- _WHAT THIS TASK INVOLVES_:
The data below should be transcribed in full, with no picture included.

- _THE DATA_:
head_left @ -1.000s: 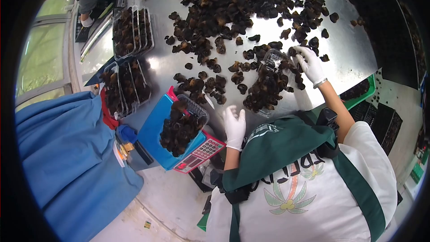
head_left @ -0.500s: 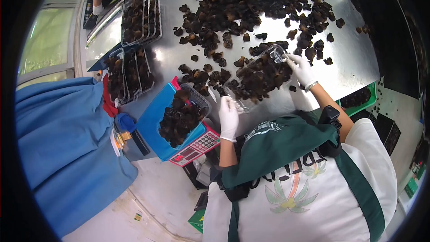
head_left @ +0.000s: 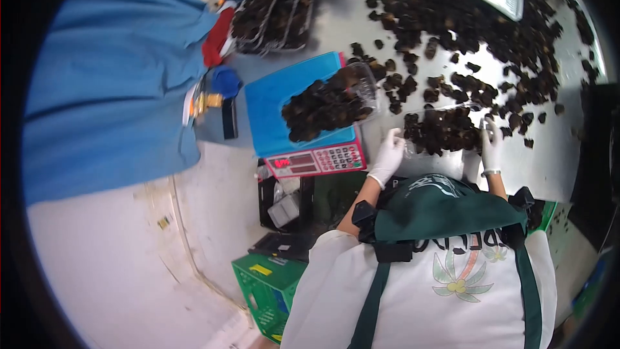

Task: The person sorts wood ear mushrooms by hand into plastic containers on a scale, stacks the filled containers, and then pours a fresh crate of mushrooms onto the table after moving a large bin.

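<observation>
Steel table (head_left: 549, 168), loose mushrooms (head_left: 478, 26), blue scale (head_left: 278, 103), filled tray (head_left: 329, 100), stacked trays (head_left: 274, 19).

A steel table (head_left: 549, 168) fills the upper right and shines under bright light. Below it, the floor (head_left: 116, 271) is pale concrete with a thin curved crack. A green crate (head_left: 268, 294) stands on the floor beside dark boxes (head_left: 284, 210) under the table edge. On the left a large blue cloth (head_left: 110, 84) covers much of the view.
</observation>
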Available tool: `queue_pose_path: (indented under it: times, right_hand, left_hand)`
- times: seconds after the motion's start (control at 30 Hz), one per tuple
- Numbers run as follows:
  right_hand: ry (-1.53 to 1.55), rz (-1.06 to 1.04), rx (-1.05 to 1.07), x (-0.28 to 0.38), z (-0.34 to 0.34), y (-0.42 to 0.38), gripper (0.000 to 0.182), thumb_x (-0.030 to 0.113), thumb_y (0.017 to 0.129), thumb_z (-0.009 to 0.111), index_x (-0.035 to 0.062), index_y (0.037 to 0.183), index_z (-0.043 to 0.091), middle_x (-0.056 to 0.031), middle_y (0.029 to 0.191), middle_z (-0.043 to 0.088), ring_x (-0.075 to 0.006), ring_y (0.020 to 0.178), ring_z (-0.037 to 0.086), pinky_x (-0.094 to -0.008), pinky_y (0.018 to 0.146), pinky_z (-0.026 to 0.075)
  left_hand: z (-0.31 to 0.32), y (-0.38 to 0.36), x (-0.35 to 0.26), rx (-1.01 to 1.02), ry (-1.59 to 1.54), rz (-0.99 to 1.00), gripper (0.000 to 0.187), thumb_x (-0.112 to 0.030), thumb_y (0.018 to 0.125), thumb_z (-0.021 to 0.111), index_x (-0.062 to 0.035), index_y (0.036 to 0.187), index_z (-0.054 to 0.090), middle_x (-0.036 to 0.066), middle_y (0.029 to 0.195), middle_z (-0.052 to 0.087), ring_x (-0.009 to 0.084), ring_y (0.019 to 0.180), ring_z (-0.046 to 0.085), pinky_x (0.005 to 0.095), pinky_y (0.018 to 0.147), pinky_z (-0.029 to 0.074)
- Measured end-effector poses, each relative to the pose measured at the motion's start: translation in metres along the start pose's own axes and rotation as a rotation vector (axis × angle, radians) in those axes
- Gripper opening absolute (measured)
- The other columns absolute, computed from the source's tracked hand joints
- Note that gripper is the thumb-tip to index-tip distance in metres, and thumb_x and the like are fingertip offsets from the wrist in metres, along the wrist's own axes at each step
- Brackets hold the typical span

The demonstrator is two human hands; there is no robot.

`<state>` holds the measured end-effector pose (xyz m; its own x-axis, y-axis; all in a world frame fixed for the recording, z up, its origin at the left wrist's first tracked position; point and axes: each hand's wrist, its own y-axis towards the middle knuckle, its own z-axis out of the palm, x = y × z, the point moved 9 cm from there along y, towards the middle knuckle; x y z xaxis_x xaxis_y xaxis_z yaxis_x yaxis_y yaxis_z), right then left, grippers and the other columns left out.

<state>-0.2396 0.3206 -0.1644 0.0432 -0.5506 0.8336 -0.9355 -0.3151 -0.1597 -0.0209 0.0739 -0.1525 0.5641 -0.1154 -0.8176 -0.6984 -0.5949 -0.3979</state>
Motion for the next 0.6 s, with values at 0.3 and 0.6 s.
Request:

- _SOLUTION TO THIS PROBLEM_:
head_left @ -1.000s: 
head_left @ -0.500s: 
head_left @ +0.000s: 

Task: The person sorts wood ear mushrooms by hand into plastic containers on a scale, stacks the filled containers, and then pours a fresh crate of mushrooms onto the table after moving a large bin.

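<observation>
Steel table (head_left: 549, 168), loose mushrooms (head_left: 478, 26), blue scale (head_left: 278, 103), filled tray (head_left: 329, 100), stacked trays (head_left: 274, 19).

A steel table (head_left: 549, 168) fills the upper right and shines under bright light. Below it, the floor (head_left: 116, 271) is pale concrete with a thin curved crack. A green crate (head_left: 268, 294) stands on the floor beside dark boxes (head_left: 284, 210) under the table edge. On the left a large blue cloth (head_left: 110, 84) covers much of the view.
</observation>
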Available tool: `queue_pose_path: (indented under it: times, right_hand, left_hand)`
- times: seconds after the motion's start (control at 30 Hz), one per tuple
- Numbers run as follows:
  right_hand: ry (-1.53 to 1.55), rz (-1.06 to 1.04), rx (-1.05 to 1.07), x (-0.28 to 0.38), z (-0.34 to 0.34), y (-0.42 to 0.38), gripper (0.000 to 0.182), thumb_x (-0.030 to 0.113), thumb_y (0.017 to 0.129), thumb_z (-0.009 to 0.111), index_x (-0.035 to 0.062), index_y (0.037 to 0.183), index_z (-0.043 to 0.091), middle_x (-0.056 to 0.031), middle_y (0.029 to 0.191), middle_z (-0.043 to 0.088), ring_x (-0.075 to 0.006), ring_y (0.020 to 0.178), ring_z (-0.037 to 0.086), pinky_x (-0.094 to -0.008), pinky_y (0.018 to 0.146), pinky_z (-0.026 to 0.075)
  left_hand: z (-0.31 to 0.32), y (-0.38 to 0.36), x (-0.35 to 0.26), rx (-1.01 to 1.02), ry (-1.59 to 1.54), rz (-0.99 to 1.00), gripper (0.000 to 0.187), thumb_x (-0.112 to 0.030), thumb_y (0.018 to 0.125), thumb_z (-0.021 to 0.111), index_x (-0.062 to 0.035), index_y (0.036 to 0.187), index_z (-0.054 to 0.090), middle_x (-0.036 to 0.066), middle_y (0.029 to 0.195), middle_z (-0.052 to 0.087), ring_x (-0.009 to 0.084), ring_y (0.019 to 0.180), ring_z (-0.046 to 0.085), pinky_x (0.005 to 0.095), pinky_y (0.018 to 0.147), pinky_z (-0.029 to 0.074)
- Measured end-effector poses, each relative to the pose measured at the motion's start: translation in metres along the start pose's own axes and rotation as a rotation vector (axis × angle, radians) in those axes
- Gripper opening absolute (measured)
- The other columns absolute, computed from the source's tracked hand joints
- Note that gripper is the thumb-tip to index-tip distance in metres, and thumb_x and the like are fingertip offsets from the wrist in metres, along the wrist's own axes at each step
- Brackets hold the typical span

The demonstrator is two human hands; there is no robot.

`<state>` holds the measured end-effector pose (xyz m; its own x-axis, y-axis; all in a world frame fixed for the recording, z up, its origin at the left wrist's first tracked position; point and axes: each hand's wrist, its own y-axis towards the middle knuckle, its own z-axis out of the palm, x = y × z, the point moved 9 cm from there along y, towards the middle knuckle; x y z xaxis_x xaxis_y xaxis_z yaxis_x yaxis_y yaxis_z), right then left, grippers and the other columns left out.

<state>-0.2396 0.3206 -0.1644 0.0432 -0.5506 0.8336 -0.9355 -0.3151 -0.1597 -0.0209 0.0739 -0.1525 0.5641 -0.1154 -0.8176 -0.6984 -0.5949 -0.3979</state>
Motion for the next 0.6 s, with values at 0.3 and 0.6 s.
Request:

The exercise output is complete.